Yakifo/amqtt

Cancelling a publish task will keep the puback waiter indefinitely (QOS > 0)

pazzarpj opened this issue · 1 comments

I'm currently on hbmqtt but am considering porting to amqtt due to this bug. However this bug still exists.

I came across this issue when cancelling publish messages (using wait_for) after 10 seconds if not acknowledged on an embedded system. If the message was not acknowledged in time, the pub ack waiter would stay in memory forever.

Code to reproduce this error below. This will send 1000 messages in parallel. It will cancel a portion of them every loop before they receive the puback from the broker. Then they will print out the log message PUBACK waiter with Id 'x' already done. Eventually, all 65535 message ids will be taken and no new messages will send and the client will get stuck in a while loop forever looking for "next_packet_id" as there are none available.
Requires a mqtt broker on 127.0.0.1 to work

import random
import amqtt.client
import asyncio
from amqtt.mqtt.constants import QOS_1
import logging

log = logging.getLogger(__name__)
logging.basicConfig(level=logging.INFO)


async def main():
    host = "127.0.0.1"
    port = 1883
    client_config = {
        "default_qos": QOS_1,
        "auto_reconnect": True,
        "reconnect_max_interval": 60,
        "reconnect_retries": -1,
        "keep_alive": 60,
    }
    client = amqtt.client.MQTTClient(config=client_config)
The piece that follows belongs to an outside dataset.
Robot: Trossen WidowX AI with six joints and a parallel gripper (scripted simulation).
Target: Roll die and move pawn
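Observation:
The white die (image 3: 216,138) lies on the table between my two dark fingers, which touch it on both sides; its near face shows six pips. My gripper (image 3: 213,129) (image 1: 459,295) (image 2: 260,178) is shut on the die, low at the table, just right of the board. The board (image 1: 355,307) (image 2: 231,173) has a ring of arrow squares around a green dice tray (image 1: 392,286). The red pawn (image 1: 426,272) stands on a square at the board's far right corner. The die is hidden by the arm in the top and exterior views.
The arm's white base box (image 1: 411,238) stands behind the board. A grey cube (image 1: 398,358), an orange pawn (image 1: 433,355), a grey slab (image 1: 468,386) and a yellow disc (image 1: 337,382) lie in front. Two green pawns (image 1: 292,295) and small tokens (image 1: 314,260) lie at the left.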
    await client.connect(f"mqtt://{host}:{port}")
    while True:
        futs = [
            asyncio.create_task(client.publish("test_topic", b"test", qos=QOS_1))
            for _ in range(1000)
        ]
        await asyncio.sleep(0)
        i = 0
        while True:
            if any(not fut.done() for fut in futs):
                # print(f"Fut not done {i}")
                pass
            else:
                break
            await asyncio.sleep(0)
            i += 1
            if i > random.randint(2900, 3005):
                cancelled = 0
                for fut in futs:
                    if not fut.done():
                        fut.cancel()
                        cancelled += 1
                print(f"Breaking after {i}: Cancelled {cancelled}")
                break
        await asyncio.gather(*futs, return_exceptions=True)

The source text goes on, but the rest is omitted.